• Dataset excerpt
BEGIN
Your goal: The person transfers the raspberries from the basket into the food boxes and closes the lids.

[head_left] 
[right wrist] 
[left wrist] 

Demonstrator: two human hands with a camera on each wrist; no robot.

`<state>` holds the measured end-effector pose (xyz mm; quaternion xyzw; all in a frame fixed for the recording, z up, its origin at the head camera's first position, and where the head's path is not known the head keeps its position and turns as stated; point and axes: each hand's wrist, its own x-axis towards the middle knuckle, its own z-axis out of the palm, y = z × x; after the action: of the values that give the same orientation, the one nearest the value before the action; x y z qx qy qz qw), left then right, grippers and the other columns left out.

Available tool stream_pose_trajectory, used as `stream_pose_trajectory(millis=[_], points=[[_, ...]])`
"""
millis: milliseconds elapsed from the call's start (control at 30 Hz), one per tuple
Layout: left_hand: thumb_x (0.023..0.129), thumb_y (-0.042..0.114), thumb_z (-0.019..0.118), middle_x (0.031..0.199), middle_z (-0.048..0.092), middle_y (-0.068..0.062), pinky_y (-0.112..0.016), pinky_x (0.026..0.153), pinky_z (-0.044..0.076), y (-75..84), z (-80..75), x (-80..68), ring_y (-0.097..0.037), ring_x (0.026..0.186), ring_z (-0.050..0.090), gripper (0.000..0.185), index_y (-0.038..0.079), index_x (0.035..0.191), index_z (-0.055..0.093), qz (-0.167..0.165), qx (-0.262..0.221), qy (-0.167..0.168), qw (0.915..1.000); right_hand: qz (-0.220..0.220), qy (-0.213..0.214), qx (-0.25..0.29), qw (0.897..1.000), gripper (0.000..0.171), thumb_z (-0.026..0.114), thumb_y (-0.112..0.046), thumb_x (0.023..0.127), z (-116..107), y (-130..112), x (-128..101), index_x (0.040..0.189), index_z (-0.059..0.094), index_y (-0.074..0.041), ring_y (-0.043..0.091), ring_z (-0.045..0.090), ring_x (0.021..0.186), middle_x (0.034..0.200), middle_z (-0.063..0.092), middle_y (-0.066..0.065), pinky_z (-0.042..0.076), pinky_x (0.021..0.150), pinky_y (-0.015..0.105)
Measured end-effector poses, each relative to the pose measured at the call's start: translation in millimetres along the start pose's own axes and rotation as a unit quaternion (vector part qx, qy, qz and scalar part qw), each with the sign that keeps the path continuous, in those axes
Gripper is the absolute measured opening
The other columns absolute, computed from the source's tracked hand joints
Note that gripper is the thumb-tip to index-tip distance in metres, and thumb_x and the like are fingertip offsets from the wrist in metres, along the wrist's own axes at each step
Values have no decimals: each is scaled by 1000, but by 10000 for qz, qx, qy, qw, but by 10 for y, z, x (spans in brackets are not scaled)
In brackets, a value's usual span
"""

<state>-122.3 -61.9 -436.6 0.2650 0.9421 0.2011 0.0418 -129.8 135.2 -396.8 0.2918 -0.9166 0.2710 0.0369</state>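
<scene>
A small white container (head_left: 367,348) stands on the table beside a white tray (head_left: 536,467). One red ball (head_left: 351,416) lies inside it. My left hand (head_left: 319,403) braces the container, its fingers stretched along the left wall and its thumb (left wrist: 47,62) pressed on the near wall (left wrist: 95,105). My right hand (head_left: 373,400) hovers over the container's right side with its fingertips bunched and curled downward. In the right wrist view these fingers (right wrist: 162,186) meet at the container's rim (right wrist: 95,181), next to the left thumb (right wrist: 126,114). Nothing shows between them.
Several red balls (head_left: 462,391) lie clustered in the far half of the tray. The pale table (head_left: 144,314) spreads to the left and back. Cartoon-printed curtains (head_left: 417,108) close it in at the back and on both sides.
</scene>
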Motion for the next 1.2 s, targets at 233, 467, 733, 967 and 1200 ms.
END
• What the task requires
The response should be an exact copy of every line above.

• Result of this exercise
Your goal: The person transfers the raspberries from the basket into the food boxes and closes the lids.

[head_left] 
[right wrist] 
[left wrist] 

Demonstrator: two human hands with a camera on each wrist; no robot.

`<state>` holds the measured end-effector pose (xyz mm; quaternion xyzw; all in a frame fixed for the recording, z up, its origin at the head camera's first position, and where the head's path is not known the head keeps its position and turns as stated; point and axes: each hand's wrist, its own x-axis towards the middle knuckle, its own z-axis out of the palm, y = z × x; after the action: of the values that give the same orientation, the one nearest the value before the action; x y z qx qy qz qw), left then right, grippers and the other columns left out.

Available tool stream_pose_trajectory, used as `stream_pose_trajectory(millis=[_], points=[[_, ...]])`
"""
millis: milliseconds elapsed from the call's start (control at 30 Hz), one per tuple
Layout: left_hand: thumb_x (0.023..0.129), thumb_y (-0.042..0.114), thumb_z (-0.019..0.118), middle_x (0.031..0.199), middle_z (-0.048..0.092), middle_y (-0.068..0.062), pinky_y (-0.112..0.016), pinky_x (0.026..0.153), pinky_z (-0.044..0.076), y (-75..84), z (-80..75), x (-80..68), ring_y (-0.097..0.037), ring_x (0.026..0.186), ring_z (-0.050..0.090), gripper (0.000..0.185), index_y (-0.038..0.079), index_x (0.035..0.191), index_z (-0.055..0.093), qz (-0.167..0.165), qx (-0.262..0.221), qy (-0.167..0.168), qw (0.915..1.000); right_hand: qz (-0.220..0.220), qy (-0.213..0.214), qx (-0.25..0.29), qw (0.897..1.000), gripper (0.000..0.171), thumb_z (-0.026..0.114), thumb_y (-0.112..0.046), thumb_x (0.023..0.127), z (-116..107), y (-130..112), x (-128..101), index_x (0.040..0.189), index_z (-0.059..0.094), index_y (-0.074..0.041), ring_y (-0.043..0.091), ring_z (-0.045..0.090), ring_x (0.021..0.186), middle_x (0.034..0.200), middle_z (-0.063..0.092), middle_y (-0.066..0.065), pinky_z (-0.042..0.076), pinky_x (0.021..0.150), pinky_y (-0.015..0.105)
Measured end-effector poses, each relative to the pose measured at the call's start: translation in millimetres along the start pose's own axes and rotation as a unit quaternion (vector part qx, qy, qz and scalar part qw), each with the sign that keeps the path continuous, in those axes
Gripper is the absolute measured opening
The other columns absolute, computed from the source's tracked hand joints
Note that gripper is the thumb-tip to index-tip distance in metres, and thumb_x and the like are fingertip offsets from the wrist in metres, along the wrist's own axes at each step
Values have no decimals: each is scaled by 1000, but by 10000 for qz, qx, qy, qw, but by 10 for y, z, x (spans in brackets are not scaled)
In brackets, a value's usual span
"""

<state>-122.3 -61.9 -436.6 0.2650 0.9421 0.2011 0.0418 -129.8 135.2 -396.8 0.2918 -0.9166 0.2710 0.0369</state>
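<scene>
A small white container (head_left: 367,348) stands on the table beside a white tray (head_left: 536,467). One red ball (head_left: 351,416) lies inside it. My left hand (head_left: 319,403) braces the container, its fingers stretched along the left wall and its thumb (left wrist: 47,62) pressed on the near wall (left wrist: 95,105). My right hand (head_left: 373,400) hovers over the container's right side with its fingertips bunched and curled downward. In the right wrist view these fingers (right wrist: 162,186) meet at the container's rim (right wrist: 95,181), next to the left thumb (right wrist: 126,114). Nothing shows between them.
Several red balls (head_left: 462,391) lie clustered in the far half of the tray. The pale table (head_left: 144,314) spreads to the left and back. Cartoon-printed curtains (head_left: 417,108) close it in at the back and on both sides.
</scene>
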Motion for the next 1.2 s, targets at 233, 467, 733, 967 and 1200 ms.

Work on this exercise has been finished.